After finding the line that contains "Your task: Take", reproduce it and each line below it through the end of the listing, exactly, with nothing added.

####

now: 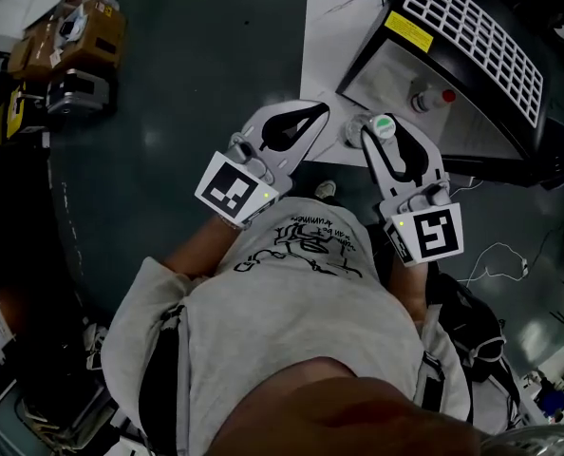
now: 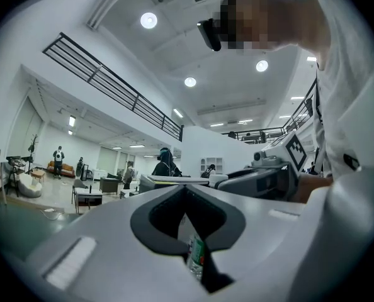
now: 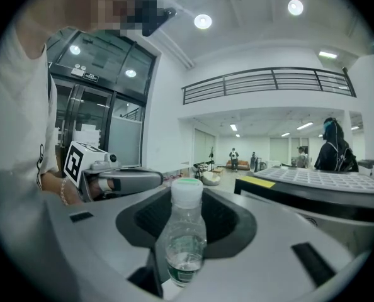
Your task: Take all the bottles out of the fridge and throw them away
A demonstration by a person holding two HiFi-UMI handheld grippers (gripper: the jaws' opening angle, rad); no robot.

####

Reply:
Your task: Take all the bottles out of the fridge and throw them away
A demonstration by a person holding two HiFi-UMI handheld grippers (gripper: the jaws' opening angle, rad); no robot.

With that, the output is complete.